Connectivity, Accessories, and Technical Specifications

The OAE2 is supplied with both balanced and single ended connectivity options, allowing it to work with a wide range of headphone amplifiers, portable players, and desktop audio systems. In the box, listeners will find two detachable cables: a 1.8 metre (5.9 ft) single ended cable terminated with a 3.5 mm plug and a 1.8 metre (5.9 ft) balanced cable with a 4.4 mm connector.

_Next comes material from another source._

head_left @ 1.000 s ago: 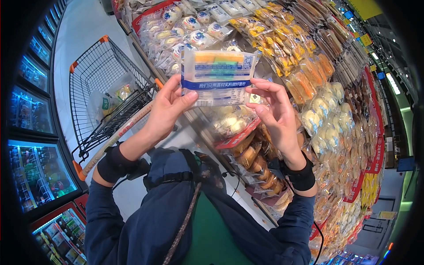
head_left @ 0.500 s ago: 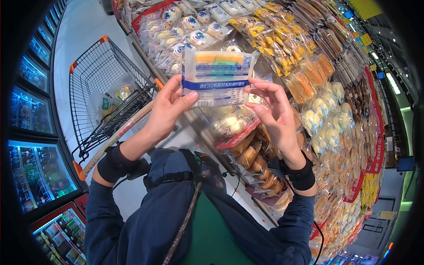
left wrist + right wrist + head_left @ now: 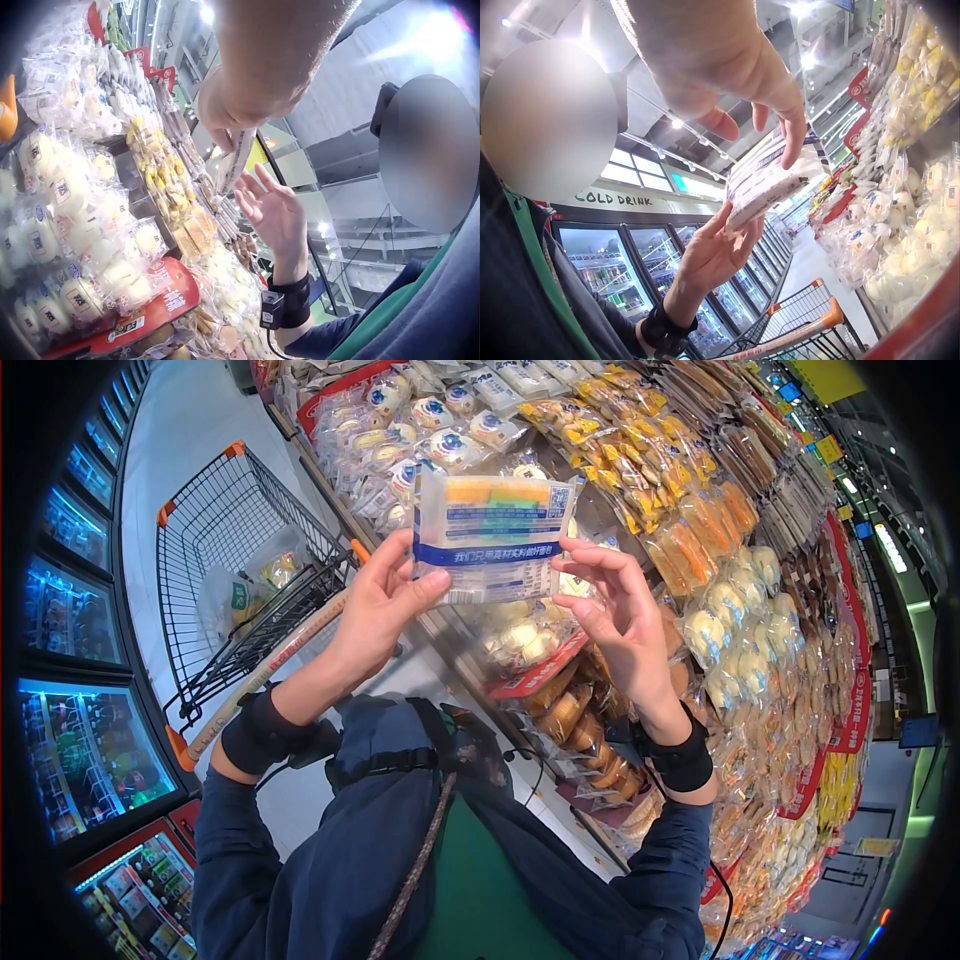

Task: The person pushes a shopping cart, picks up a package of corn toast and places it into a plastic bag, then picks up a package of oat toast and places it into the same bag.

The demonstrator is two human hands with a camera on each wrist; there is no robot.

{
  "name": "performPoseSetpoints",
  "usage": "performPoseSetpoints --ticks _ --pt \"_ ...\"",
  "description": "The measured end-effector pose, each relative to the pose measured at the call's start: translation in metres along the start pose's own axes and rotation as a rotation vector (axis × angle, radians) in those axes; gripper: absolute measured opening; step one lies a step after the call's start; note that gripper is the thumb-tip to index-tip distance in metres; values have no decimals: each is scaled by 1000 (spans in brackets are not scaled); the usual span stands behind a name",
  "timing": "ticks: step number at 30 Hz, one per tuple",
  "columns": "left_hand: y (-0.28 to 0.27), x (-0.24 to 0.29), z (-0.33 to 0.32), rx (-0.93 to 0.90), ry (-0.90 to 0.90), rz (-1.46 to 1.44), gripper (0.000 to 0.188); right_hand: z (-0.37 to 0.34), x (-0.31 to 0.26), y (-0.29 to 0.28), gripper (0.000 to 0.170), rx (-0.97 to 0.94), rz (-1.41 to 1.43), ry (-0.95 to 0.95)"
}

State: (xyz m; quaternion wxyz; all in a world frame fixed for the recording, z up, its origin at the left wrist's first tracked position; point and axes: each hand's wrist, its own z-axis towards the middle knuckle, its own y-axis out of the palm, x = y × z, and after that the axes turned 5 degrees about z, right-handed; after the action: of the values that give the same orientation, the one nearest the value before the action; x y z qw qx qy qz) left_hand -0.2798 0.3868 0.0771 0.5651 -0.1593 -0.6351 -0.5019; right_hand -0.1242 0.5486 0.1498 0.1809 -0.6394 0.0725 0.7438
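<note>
A flat plastic packet of bread [image 3: 495, 552], with a blue band of white print, a QR code and yellow and green showing through, is held up in front of the chest. My left hand [image 3: 380, 605] pinches its left lower corner, thumb on the near face. At the opposite edge is my right hand [image 3: 632, 620], its fingers loosely bent and thumb apart. The right wrist view shows the right fingertips [image 3: 790, 154] against the packet [image 3: 769, 184], with the left hand [image 3: 714, 259] gripping it from below. In the left wrist view the packet [image 3: 237, 161] appears nearly edge-on.
Sloping shelves of wrapped bread [image 3: 740, 630] fill the right side, with round wrapped buns [image 3: 455, 445] behind the packet. A wire shopping cart [image 3: 250, 490] holding a plastic bag [image 3: 235, 595] stands at left. Glass-door drink coolers [image 3: 90, 750] line the far left.
The packet has shifted very slightly right and down. The right thumb and fingertips have moved slightly left; the left hand keeps its pinch.
</note>
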Motion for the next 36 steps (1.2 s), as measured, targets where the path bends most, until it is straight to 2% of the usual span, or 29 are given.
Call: performPoseSetpoints --ticks 3,6,10,16,18,19,21,24,28,34,36 --pt "4 1 1 -21 86 57 38 0 6 -2 41 -19 70 34" --pt "15 2 2 -42 170 152 38 0 2 11 52 -26 85 90" --pt "19 2 5 -55 226 188 39 1 -1 14 62 -48 -1 64" --pt "15 1 7 -32 214 132 37 0 -2 13 59 -39 -16 57" --pt "16 7 5 6 71 -28 37 -1 -4 14 55 -37 -54 42" --pt "17 9 5 25 1 -107 37 -1 -4 14 54 -24 -73 22" --pt "13 8 4 11 -9 -111 37 -1 -4 12 53 0 -110 -21" --pt "13 8 3 3 -19 -155 36 4 5 3 53 75 -253 -209" --pt "13 11 1 -10 -30 -202 37 4 4 4 60 220 19 -119" --pt "13 13 -1 -52 -25 -214 40 0 6 6 59 113 235 -24" --pt "19 13 -1 -11 -9 -198 44 -2 5 6 59 96 281 14"
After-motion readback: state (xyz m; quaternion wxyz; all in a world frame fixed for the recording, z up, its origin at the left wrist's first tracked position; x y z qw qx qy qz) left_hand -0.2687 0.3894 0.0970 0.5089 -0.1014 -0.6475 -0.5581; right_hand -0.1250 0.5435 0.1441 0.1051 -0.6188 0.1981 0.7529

A screw on 3.5 mm to 6.3 mm adapter is also included for compatibility with traditional headphone amplifier outputs, along with a protective carry case for storage and transport.

Technically, the OAE2 is a circumaural open-back headphone built around a dynamic transducer. Although specifications are nearly identical to the OAE1, the OAE2 are 3 grams heavier with an even wider frequency response rated from 12 Hz to 34 kHz within a ±3 dB window, extending from 6 Hz to 46 kHz at -10 dB. Nominal impedance is the same at 38 ohms with a sensitivity of 100 dB at 1 kHz (1 VRMS), suggesting that the headphone can be driven by a variety of modern sources while still benefiting from a capable headphone amplifier. Total harmonic distortion is rated at 0.05 percent at 1 kHz and 100 dB. The headphone weighs 378 grams (13.3 oz) without the cable attached.

grell-oae2-headphones-wired

The Bottom Line

The OAE2 represents the next step in Axel Grell’s effort to rethink how headphones present space. Rather than chasing exaggerated width or DSP tricks, the design focuses on repositioning the driver and shaping the acoustics so the sound appears more in front of the listener, and closer to how nearfield speakers behave. It’s a concept Grell has been refining for several years, and we first heard an early prototype of this approach at CanJam SoCal in 2023, where the forward projecting presentation immediately stood out from the usual “inside your head” headphone experience.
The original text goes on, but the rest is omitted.